• Exercise goal
Sort through the entries below and pull out lines containing the word "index".

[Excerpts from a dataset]
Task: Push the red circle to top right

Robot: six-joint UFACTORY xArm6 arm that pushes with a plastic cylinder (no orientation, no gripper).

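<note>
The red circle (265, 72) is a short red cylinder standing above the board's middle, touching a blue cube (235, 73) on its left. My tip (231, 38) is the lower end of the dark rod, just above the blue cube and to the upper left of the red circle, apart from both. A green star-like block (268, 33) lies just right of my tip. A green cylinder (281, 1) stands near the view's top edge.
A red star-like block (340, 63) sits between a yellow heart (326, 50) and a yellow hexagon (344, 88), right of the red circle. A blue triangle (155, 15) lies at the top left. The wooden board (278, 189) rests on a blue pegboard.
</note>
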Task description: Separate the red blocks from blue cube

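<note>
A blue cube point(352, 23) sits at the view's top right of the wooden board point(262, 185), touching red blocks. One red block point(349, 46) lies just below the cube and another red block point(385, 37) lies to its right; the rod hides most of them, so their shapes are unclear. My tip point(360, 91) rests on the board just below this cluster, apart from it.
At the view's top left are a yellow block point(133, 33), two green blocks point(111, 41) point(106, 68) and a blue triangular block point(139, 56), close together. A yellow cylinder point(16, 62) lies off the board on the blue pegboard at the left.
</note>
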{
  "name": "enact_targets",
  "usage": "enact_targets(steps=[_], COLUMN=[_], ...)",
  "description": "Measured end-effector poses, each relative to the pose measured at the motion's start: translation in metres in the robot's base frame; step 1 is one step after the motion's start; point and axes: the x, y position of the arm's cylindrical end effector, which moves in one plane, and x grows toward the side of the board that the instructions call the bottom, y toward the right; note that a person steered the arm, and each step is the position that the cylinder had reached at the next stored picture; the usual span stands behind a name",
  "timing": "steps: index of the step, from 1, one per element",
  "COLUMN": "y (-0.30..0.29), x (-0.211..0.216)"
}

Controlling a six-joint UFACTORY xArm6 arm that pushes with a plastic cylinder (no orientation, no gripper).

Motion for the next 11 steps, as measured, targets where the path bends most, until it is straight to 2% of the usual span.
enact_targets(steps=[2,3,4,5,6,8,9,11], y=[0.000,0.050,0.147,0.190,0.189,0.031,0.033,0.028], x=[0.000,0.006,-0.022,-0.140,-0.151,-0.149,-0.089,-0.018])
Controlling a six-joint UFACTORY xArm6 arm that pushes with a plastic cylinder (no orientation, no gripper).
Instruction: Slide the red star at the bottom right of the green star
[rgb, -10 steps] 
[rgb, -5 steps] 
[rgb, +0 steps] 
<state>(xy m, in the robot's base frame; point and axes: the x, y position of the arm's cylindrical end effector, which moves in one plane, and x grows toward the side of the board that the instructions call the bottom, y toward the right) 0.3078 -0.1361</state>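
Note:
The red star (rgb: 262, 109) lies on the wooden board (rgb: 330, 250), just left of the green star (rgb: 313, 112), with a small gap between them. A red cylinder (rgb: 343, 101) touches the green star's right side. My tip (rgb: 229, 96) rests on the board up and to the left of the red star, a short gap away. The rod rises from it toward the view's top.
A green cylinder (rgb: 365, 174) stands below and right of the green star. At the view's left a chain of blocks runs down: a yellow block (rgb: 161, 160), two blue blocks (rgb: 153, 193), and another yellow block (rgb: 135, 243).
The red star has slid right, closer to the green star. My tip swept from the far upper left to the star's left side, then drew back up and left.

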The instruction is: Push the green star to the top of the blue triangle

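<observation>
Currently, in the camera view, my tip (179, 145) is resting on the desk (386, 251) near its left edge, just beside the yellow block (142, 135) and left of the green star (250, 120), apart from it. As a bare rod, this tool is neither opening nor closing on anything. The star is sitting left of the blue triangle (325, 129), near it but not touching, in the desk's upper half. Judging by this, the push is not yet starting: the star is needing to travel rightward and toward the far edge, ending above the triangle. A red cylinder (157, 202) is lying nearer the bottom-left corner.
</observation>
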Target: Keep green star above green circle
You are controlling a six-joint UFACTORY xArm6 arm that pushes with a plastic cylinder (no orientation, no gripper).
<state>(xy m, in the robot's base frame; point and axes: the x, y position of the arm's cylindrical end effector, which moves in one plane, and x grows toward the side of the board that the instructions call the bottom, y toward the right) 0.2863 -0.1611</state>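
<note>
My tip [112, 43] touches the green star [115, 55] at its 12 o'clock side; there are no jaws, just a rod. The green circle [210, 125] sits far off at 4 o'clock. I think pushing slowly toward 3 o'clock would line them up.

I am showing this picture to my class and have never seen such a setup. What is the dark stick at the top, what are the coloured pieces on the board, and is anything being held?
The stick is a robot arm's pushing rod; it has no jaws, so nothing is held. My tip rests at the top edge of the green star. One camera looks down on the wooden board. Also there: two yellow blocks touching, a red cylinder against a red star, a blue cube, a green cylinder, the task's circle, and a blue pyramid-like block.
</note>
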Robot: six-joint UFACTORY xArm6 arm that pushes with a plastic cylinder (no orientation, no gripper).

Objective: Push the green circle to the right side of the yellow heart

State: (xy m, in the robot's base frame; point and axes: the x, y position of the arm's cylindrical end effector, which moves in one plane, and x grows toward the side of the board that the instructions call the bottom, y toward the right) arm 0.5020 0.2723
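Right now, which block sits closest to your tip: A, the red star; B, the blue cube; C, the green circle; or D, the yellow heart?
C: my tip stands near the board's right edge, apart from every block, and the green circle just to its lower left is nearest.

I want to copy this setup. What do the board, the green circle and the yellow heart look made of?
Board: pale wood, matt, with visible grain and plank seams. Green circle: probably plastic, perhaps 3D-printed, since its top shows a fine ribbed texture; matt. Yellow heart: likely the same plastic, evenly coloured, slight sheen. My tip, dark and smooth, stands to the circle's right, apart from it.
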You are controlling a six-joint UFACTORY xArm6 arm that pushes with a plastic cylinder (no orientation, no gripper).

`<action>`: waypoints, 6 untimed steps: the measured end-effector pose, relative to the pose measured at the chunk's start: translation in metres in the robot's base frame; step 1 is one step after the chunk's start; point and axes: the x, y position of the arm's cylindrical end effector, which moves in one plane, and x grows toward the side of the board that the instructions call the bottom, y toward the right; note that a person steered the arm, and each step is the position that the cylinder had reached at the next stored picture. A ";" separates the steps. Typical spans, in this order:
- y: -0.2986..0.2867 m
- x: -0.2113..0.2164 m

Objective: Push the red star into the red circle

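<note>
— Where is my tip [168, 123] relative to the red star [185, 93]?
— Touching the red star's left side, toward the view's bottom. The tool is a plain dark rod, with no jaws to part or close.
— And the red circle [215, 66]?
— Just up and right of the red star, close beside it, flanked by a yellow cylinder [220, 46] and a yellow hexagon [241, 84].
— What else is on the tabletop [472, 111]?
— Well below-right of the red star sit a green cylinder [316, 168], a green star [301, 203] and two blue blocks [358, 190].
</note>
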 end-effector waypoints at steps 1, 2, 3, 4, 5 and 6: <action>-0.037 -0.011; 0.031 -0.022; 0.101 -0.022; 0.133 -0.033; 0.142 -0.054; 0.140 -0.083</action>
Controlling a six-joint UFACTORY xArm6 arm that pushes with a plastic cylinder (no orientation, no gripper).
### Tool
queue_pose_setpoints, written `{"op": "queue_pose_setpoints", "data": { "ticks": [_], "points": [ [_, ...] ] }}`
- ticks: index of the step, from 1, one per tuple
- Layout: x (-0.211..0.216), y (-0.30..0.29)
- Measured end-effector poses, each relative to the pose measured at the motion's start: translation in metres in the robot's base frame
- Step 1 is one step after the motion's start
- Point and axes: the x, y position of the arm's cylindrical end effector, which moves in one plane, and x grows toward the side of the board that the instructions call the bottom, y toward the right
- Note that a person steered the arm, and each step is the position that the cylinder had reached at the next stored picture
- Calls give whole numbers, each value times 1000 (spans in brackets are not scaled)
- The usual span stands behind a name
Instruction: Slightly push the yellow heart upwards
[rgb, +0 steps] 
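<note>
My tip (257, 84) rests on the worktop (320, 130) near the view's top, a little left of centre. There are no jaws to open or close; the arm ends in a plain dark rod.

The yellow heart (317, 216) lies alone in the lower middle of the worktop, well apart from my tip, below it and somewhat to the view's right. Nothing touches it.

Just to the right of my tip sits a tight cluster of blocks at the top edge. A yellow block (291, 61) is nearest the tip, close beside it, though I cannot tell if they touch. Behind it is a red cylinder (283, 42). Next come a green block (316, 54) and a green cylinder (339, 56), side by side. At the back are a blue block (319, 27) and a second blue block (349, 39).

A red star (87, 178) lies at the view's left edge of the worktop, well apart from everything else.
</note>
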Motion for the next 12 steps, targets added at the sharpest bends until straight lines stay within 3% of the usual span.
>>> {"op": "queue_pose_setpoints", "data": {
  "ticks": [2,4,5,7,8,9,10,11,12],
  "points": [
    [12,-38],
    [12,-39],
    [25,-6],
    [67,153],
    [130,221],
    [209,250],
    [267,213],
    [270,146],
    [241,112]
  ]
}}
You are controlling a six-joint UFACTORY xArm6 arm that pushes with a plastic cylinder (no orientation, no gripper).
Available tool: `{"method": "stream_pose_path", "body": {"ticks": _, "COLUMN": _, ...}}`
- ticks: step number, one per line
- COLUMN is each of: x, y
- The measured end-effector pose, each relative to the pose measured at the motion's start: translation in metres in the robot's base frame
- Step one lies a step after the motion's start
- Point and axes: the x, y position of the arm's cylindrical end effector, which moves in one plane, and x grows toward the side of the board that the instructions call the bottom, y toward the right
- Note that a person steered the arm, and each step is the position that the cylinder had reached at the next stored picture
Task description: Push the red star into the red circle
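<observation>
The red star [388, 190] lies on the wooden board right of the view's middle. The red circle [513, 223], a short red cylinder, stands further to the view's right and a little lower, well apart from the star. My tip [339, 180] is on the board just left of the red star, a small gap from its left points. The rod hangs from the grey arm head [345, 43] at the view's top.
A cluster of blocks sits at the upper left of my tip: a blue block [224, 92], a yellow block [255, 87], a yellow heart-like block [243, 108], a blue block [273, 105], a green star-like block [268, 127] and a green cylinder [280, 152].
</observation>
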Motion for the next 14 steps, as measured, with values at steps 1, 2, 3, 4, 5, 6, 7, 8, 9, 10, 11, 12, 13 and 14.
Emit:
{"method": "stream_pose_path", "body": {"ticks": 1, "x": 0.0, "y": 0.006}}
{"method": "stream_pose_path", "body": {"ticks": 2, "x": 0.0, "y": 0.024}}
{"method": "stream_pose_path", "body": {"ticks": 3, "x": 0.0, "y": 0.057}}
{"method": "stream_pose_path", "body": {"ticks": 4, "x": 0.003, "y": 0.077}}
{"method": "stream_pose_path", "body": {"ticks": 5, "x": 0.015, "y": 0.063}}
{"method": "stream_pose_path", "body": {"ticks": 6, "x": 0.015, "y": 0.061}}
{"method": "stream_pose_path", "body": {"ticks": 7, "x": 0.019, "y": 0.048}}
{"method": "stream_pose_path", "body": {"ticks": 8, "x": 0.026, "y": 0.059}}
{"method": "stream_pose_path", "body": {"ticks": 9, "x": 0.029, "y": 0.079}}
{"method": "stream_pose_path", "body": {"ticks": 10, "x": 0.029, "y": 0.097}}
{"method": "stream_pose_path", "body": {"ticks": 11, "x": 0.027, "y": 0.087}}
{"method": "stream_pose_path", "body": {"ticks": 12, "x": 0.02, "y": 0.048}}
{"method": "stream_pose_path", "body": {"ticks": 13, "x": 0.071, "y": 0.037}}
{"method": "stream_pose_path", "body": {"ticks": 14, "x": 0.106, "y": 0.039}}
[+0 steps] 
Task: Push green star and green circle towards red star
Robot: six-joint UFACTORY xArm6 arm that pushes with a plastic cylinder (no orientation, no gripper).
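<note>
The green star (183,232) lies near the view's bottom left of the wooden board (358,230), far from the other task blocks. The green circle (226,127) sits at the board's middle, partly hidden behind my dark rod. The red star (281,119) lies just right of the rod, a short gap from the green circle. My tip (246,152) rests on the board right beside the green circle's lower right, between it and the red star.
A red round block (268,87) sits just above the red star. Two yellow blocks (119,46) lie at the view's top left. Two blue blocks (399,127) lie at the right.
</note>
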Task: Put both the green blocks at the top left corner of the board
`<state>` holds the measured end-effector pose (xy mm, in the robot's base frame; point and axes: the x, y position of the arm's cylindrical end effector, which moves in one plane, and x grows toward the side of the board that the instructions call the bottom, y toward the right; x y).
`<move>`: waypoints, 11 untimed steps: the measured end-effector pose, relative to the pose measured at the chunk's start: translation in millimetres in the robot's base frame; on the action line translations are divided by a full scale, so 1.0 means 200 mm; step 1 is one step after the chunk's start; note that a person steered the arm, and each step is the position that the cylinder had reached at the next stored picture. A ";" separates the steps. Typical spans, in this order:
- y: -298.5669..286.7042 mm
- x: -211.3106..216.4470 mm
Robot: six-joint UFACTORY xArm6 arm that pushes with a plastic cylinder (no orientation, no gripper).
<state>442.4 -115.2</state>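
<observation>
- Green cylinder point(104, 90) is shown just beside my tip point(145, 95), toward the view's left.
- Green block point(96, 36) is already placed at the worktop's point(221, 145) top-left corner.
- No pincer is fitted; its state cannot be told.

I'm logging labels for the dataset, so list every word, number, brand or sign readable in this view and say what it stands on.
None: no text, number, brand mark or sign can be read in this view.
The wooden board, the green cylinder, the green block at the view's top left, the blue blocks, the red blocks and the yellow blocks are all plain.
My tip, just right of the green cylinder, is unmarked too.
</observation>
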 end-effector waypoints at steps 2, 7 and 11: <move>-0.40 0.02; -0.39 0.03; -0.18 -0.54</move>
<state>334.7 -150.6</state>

• Output below
  "timing": "steps: index of the step, from 1, one per element",
- ticks: index of the step, from 1, one per tuple

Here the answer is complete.